Neste ano a imprensa debruçou-se com avidez sobre um tema palpitante, ou que pelo menos o foi na época: os 50 anos das manifestações políticas que impressionaram o mundo em 1968. Foi também o ano em que suplemento de Turismo da Folha passou a ser publicado em cores.
Para quem, como eu, está interessado nas duas coisas —as esperanças e desencantos de maio de 1968 e o ganha-pão deste caderno— é curioso perceber como mudaram as duas coisas (o mundo, o jornalismo de turismo) em meio século.
O mundo era maior naqueles meados do século 20. As conexões já existiam, até que rápidas para os padrões dos séculos anteriores. Mas viajar entre continentes era caro e demorado: aventuras para fora do Brasil aconteciam raramente. Falar de viva voz com outro país, com palavras atropeladas pela urgência dos preços, ainda assim era caro; restavam as cartas, com seu preguiçoso prazo de ir e vir, ou os telegramas, monossilábicos e frequentemente trágicos.

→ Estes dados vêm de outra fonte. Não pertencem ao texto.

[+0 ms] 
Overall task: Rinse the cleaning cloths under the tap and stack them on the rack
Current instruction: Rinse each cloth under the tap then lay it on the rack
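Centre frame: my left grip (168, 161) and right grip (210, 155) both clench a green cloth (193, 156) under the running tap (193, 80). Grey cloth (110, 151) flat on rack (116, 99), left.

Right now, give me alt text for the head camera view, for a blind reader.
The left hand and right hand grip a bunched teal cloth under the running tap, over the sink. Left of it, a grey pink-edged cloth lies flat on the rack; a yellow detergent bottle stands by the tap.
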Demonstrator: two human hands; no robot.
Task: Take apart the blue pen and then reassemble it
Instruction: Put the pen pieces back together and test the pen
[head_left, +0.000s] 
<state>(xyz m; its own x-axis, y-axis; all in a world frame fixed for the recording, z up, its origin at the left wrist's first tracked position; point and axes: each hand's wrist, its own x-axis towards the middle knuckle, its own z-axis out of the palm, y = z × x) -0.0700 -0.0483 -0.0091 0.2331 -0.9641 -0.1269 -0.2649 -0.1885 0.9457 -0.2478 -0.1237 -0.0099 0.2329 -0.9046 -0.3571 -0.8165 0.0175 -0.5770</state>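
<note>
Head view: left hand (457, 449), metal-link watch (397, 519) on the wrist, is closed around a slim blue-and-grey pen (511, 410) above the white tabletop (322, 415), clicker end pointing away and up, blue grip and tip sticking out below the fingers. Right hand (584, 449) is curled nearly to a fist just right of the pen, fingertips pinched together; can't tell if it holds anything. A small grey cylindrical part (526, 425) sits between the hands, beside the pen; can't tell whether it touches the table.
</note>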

Ainda assim, com o ainda lento trânsito da informação, movimentos como os de 1968 —da primavera de Praga às passeatas brasileiras— contaminavam o mundo. As notícias e o vírus do inconformismo e da rebeldia viajavam em ritmo de missão Apollo rumo aos céus. Ou, no mínimo, mais rápido do que lenta marcha de um turista rumo a suas férias.
Minha primeira viagem internacional foi na década seguinte, mas exemplificava bem como as coisas aconteciam para a maioria dos viajantes. Ir até a Europa não era impossível, mas tinha seus obstáculos.
Voos internacionais eram abundantes, mas não exatamente baratos. Ainda por cima, o governo da ditadura inventara uma taxa que deveria ser depositada antes da permissão para viagem, portanto era preciso ter uma grana a mais além da passagem e da hospedagem. Para completar, o mesmo governo tornara os aeroportos focos de torturantes momentos de vigilância sobre opositores suspeitos.
No meu caso, para chegar a Paris, era mais barato ir primeiro a Casablanca, porque, além de mais perto, a companhia marroquina não participava dos acordos das empresas aéreas e por isso conseguia oferecer tarifas mais baixas.
De lá, tomar uma conexão para Madri, pela mesma companhia. E, dali a Paris, pegar um trem (antes, acertar o relógio para o fuso local, para não perder o trem —proeza que eu, passageiro de primeira viagem, consegui realizar).
As passagens eram compradas via agências de viagem, quando hoje qualquer adolescente pode pesquisar, pagar e emitir seu bilhete em minutos.
E, para decidir onde ir, tínhamos as revistas e os cadernos de turismo. Não que fossem exatamente confiáveis. Existia (e ainda vive até hoje) uma curiosa abordagem do turismo, como se a cobertura do assunto fosse mais uma doce ficção, destinada a embalar os sonhos do leitor, do que um relato da realidade, com altos e baixos. Afinal, quantas pessoas, além do habitué Paulo Maluf, ficariam no hotel Plaza Athénée de Paris ou passariam uma temporada num chalé no Taiti?
Lembro que, 30 anos atrás, quando me propus a criar um caderno de comida na Folha, usava os suplementos de turismo como contraexemplo. A rara cobertura de gastronomia inclinava-se a edulcorar as delícias dos pratos, omitindo falhas, erros e decepções. Da mesma forma que, na cobertura de turismo, só existiam praias “paradisíacas”.
Eu me perguntava: será que só eu conheço praias com mosquitos, areia dura e águas poluídas? Será que mesmo praias lindas não podem ter ao menos um dos inconvenientes acima? No mundo de sonhos dos cadernos de turismo, não.
Hoje a cobertura de turismo amadureceu um pouco. O leitor não é somente visto como um sonhador estéril (ou, pior, como mero receptor de informação patrocinada), mas como um consumidor com direito a ter informação.
Na trajetória de aperfeiçoamento dos cadernos de turismo, há um desafio a mais. É derivado do fato de que, como na gastronomia, sempre deve existir um espaço de sonho: é curioso como um leitor pode se deleitar lendo uma receita mesmo sem saber cozinhar; ou como pode transportar-se para a subida dos Himalaias mesmo tendo medo de altura.
O que coloca aos jornalistas uma tarefa: a de ser informativo, preciso e, ao mesmo tempo, expor de forma atraente prós e contras desse mundo de encanto. Da mesma forma que, na política, cinquenta anos após 1968, é preciso ser informativo sem esconder que a democracia está novamente ameaçada por golpistas de verde-amarelo e protofascistas.